=== Collected material ===

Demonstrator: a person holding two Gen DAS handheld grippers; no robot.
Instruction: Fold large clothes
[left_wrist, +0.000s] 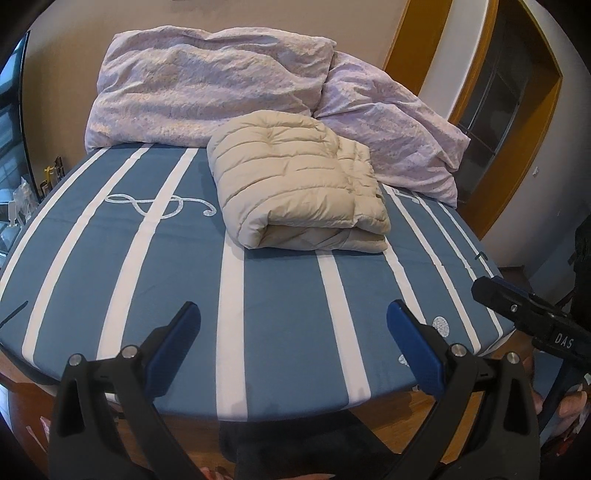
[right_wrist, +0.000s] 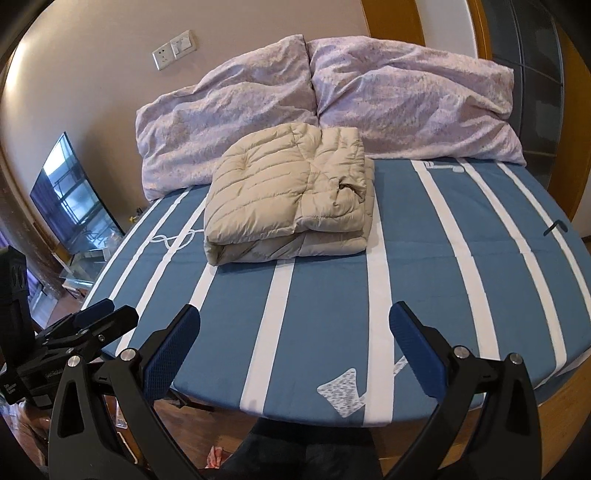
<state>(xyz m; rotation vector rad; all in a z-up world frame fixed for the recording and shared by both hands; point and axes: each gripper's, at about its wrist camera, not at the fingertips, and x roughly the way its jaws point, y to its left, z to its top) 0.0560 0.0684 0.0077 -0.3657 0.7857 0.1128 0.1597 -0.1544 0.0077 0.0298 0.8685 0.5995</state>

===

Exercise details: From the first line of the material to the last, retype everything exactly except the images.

Answer for the task:
Demonstrator: a person holding two Gen DAS handheld grippers; no robot.
Instruction: Fold large clothes
[left_wrist, +0.000s] 
[right_wrist, +0.000s] 
<state>(xyz m; rotation vector rad; all in a z-up world frame fixed for the recording and shared by both hands; point and axes: each gripper's, at about its wrist camera, not at the fingertips, and x roughly the way its jaws point, y to its left, z to its top) 0.0560 0.0684 0.0077 -0.3657 0.7857 0.1128 0.1597 -0.1544 0.0077 0.0298 0.8685 0.5995</state>

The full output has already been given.